About this exercise>
Retype every entry below exactly as it stands.

Start of Provided records

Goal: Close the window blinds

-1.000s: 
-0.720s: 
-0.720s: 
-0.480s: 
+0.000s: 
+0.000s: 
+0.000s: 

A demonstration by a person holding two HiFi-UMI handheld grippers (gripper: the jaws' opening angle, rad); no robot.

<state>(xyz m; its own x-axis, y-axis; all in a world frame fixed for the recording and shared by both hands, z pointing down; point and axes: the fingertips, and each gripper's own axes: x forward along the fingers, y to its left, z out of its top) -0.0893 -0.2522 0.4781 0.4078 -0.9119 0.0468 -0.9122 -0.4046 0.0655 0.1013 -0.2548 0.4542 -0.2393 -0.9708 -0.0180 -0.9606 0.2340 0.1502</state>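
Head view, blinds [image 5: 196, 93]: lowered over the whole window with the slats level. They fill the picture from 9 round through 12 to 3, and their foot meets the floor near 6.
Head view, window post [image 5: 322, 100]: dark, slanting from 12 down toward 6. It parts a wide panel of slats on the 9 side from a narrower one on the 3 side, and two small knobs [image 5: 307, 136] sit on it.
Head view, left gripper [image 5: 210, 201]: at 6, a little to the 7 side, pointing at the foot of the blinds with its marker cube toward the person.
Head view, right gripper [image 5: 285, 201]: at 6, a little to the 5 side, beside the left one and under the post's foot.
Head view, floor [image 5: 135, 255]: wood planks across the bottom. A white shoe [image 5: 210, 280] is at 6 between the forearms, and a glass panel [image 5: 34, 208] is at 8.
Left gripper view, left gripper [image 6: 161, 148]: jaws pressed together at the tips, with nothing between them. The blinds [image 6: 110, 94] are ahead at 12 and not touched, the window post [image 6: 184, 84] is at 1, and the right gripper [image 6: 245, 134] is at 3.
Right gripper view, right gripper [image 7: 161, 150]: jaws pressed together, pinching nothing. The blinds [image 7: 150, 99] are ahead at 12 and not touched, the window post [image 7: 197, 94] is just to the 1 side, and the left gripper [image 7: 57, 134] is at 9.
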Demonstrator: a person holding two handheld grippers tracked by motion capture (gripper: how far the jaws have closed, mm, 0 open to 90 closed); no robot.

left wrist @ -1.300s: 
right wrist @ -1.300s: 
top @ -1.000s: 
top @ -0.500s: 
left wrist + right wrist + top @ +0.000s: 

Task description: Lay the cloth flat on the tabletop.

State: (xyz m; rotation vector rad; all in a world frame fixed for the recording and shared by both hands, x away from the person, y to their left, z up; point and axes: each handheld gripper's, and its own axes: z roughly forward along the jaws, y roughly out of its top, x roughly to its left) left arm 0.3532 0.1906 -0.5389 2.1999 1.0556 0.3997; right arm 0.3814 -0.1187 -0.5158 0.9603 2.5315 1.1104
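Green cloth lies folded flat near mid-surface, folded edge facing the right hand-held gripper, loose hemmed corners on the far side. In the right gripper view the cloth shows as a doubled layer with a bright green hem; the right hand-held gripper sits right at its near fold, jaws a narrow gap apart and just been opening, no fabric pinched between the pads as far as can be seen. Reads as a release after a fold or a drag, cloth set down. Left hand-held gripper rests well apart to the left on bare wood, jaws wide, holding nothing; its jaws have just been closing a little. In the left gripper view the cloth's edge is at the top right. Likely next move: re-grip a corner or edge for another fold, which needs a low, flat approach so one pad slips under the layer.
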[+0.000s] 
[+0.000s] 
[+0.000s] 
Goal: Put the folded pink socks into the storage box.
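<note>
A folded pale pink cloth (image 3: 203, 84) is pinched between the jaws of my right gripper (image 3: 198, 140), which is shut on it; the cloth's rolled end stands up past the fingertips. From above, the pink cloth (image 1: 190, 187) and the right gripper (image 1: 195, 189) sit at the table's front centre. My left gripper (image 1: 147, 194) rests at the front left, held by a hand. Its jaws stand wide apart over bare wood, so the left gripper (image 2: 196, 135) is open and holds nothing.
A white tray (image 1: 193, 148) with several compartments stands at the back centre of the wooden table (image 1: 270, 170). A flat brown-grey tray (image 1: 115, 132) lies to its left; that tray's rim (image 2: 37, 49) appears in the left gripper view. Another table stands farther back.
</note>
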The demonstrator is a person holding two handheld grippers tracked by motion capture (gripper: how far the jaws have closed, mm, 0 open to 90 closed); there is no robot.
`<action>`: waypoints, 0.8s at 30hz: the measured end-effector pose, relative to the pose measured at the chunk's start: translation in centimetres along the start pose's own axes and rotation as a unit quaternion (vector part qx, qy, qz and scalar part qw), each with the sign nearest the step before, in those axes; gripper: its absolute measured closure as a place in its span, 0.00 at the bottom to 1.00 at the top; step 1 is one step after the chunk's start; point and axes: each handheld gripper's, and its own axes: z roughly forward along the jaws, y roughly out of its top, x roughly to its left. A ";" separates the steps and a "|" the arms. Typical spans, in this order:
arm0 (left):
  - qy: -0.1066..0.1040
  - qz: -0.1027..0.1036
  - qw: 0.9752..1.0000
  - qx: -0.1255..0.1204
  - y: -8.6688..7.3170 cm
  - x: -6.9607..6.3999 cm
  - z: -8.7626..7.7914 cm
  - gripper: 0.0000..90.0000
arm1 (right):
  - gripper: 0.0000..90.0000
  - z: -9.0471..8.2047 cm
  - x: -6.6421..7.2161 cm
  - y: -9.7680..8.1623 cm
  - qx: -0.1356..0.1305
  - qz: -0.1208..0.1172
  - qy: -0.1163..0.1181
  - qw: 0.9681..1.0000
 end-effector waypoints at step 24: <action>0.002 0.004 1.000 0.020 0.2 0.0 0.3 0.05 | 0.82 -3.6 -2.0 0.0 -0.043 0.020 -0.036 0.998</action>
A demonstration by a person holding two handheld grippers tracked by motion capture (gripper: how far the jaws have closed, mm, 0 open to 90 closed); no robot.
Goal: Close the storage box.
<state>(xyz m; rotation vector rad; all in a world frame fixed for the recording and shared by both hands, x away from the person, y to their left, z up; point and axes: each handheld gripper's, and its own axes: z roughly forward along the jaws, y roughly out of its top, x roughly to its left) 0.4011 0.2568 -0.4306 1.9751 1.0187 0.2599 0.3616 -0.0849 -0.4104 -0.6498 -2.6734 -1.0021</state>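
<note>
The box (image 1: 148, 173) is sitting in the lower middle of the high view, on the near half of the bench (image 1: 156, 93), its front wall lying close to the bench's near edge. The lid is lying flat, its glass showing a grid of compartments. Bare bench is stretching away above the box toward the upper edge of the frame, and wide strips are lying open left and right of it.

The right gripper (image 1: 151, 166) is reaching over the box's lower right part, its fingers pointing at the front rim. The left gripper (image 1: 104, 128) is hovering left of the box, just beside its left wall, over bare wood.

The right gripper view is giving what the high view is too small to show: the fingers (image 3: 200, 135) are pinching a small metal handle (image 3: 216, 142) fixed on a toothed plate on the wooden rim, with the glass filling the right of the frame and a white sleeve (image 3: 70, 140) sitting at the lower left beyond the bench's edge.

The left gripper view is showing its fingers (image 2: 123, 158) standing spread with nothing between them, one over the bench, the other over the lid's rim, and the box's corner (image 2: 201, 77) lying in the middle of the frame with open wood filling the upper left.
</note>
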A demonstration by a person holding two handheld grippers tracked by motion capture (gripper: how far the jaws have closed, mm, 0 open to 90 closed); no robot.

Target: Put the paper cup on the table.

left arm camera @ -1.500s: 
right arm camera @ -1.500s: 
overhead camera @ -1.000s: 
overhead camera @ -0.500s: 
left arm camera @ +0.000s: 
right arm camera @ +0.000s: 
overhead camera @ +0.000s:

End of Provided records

Result for this task>
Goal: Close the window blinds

-1.000s: 
-0.720s: 
-0.720s: 
-0.480s: 
+0.000s: 
+0.000s: 
+0.000s: 

A demonstration by a person holding two HiFi-UMI handheld grippers (gripper: the jaws' opening angle, rad); no robot.

<state>(xyz m; its own x-axis, y-axis; all in a world frame fixed for the recording and shared by both hands, z pointing down; point and axes: the fingertips, and each gripper's own axes: x forward along the fingers, y to its left, z out of its top) -0.0893 -0.2522 0.4781 0.4078 -0.9119 0.0468 -0.9122 -0.4046 0.0655 0.1013 -0.2548 0.4542 -0.2393 -0.9708 -0.0180 -0.9606 0.2340 0.1502</state>
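Head view, blinds [image 5: 196, 93]: lowered over the whole window with the slats level. They fill the picture from 9 round through 12 to 3, and their foot meets the floor near 6.
Head view, window post [image 5: 322, 100]: dark, slanting from 12 down toward 6. It parts a wide panel of slats on the 9 side from a narrower one on the 3 side, and two small knobs [image 5: 307, 136] sit on it.
Head view, left gripper [image 5: 210, 201]: at 6, a little to the 7 side, pointing at the foot of the blinds with its marker cube toward the person.
Head view, right gripper [image 5: 285, 201]: at 6, a little to the 5 side, beside the left one and under the post's foot.
Head view, floor [image 5: 135, 255]: wood planks across the bottom. A white shoe [image 5: 210, 280] is at 6 between the forearms, and a glass panel [image 5: 34, 208] is at 8.
Left gripper view, left gripper [image 6: 161, 148]: jaws pressed together at the tips, with nothing between them. The blinds [image 6: 110, 94] are ahead at 12 and not touched, the window post [image 6: 184, 84] is at 1, and the right gripper [image 6: 245, 134] is at 3.
Right gripper view, right gripper [image 7: 161, 150]: jaws pressed together, pinching nothing. The blinds [image 7: 150, 99] are ahead at 12 and not touched, the window post [image 7: 197, 94] is just to the 1 side, and the left gripper [image 7: 57, 134] is at 9.
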Demonstrator: a person holding two handheld grippers tracked by motion capture (gripper: how far the jaws have closed, mm, 0 open to 90 closed); no robot.

left wrist @ -1.300s: 
right wrist @ -1.300s: 
top @ -1.000s: 
top @ -0.500s: 
left wrist + right wrist + top @ +0.000s: 

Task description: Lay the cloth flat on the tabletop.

State: (xyz m; rotation vector rad; all in a world frame fixed for the recording and shared by both hands, x away from the person, y to their left, z up; point and axes: each handheld gripper's, and its own axes: z roughly forward along the jaws, y roughly out of its top, x roughly to its left) left arm 0.3532 0.1906 -0.5389 2.1999 1.0556 0.3997; right arm 0.3814 -0.1187 -0.5158 0.9603 2.5315 1.1104
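Green cloth lies folded flat near mid-surface, folded edge facing the right hand-held gripper, loose hemmed corners on the far side. In the right gripper view the cloth shows as a doubled layer with a bright green hem; the right hand-held gripper sits right at its near fold, jaws a narrow gap apart and just been opening, no fabric pinched between the pads as far as can be seen. Reads as a release after a fold or a drag, cloth set down. Left hand-held gripper rests well apart to the left on bare wood, jaws wide, holding nothing; its jaws have just been closing a little. In the left gripper view the cloth's edge is at the top right. Likely next move: re-grip a corner or edge for another fold, which needs a low, flat approach so one pad slips under the layer.
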[+0.000s] 
[+0.000s] 
[+0.000s] 
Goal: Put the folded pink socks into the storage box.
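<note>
A folded pale pink cloth (image 3: 203, 84) is pinched between the jaws of my right gripper (image 3: 198, 140), which is shut on it; the cloth's rolled end stands up past the fingertips. From above, the pink cloth (image 1: 190, 187) and the right gripper (image 1: 195, 189) sit at the table's front centre. My left gripper (image 1: 147, 194) rests at the front left, held by a hand. Its jaws stand wide apart over bare wood, so the left gripper (image 2: 196, 135) is open and holds nothing.
A white tray (image 1: 193, 148) with several compartments stands at the back centre of the wooden table (image 1: 270, 170). A flat brown-grey tray (image 1: 115, 132) lies to its left; that tray's rim (image 2: 37, 49) appears in the left gripper view. Another table stands farther back.
</note>
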The demonstrator is a person holding two handheld grippers tracked by motion capture (gripper: how far the jaws have closed, mm, 0 open to 90 closed); there is no robot.
`<action>`: waypoints, 0.8s at 30hz: the measured end-effector pose, relative to the pose measured at the chunk's start: translation in centimetres along the start pose's own axes and rotation as a unit quaternion (vector part qx, qy, qz and scalar part qw), each with the sign nearest the step before, in those axes; gripper: its absolute measured closure as a place in its span, 0.00 at the bottom to 1.00 at the top; step 1 is one step after the chunk's start; point and axes: each handheld gripper's, and its own axes: z roughly forward along the jaws, y roughly out of its top, x roughly to its left. A ";" separates the steps and a "|" the arms. Typical spans, in this order:
arm0 (left):
  - qy: -0.1066..0.1040
  - qz: -0.1027..0.1036
  - qw: 0.9752..1.0000
  - qx: -0.1255..0.1204
  - y: -8.6688..7.3170 cm
  - x: -6.9607..6.3999 cm
  - z: -8.7626..7.7914 cm
  - gripper: 0.0000..90.0000
arm1 (right):
  - gripper: 0.0000..90.0000
  - z: -9.0471..8.2047 cm
  - x: -6.6421..7.2161 cm
  - y: -9.7680..8.1623 cm
  - qx: -0.1356..0.1305
  - qz: -0.1208..0.1172
  - qy: -0.1163..0.1181
  - qw: 0.9681..1.0000
 end-effector waypoints at step 24: <action>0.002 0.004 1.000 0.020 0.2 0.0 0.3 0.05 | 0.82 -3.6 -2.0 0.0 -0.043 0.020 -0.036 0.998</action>
A demonstration by a person holding two handheld grippers tracked by motion capture (gripper: how far the jaws have closed, mm, 0 open to 90 closed); no robot.
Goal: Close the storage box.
<state>(xyz m; rotation vector rad; all in a world frame fixed for the recording and shared by both hands, x away from the person, y to their left, z up; point and axes: each handheld gripper's, and its own axes: z roughly forward along the jaws, y roughly out of its top, x roughly to its left) 0.4011 0.2568 -0.4306 1.9751 1.0187 0.2599 0.3616 -0.0849 -0.4104 -0.6498 -2.6734 -1.0021</state>
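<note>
The box (image 1: 148, 173) is sitting in the lower middle of the high view, on the near half of the bench (image 1: 156, 93), its front wall lying close to the bench's near edge. The lid is lying flat, its glass showing a grid of compartments. Bare bench is stretching away above the box toward the upper edge of the frame, and wide strips are lying open left and right of it.

The right gripper (image 1: 151, 166) is reaching over the box's lower right part, its fingers pointing at the front rim. The left gripper (image 1: 104, 128) is hovering left of the box, just beside its left wall, over bare wood.

The right gripper view is giving what the high view is too small to show: the fingers (image 3: 200, 135) are pinching a small metal handle (image 3: 216, 142) fixed on a toothed plate on the wooden rim, with the glass filling the right of the frame and a white sleeve (image 3: 70, 140) sitting at the lower left beyond the bench's edge.

The left gripper view is showing its fingers (image 2: 123, 158) standing spread with nothing between them, one over the bench, the other over the lid's rim, and the box's corner (image 2: 201, 77) lying in the middle of the frame with open wood filling the upper left.
</note>
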A demonstration by a person holding two handheld grippers tracked by motion capture (gripper: how far the jaws have closed, mm, 0 open to 90 closed); no robot.

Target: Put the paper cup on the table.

left arm camera @ -1.500s: 
right arm camera @ -1.500s: 
overhead camera @ -1.000s: 
overhead camera @ -0.500s: 
left arm camera @ +0.000s: 
right arm camera @ +0.000s: 
overhead camera @ +0.000s:

No more work is left in this exercise.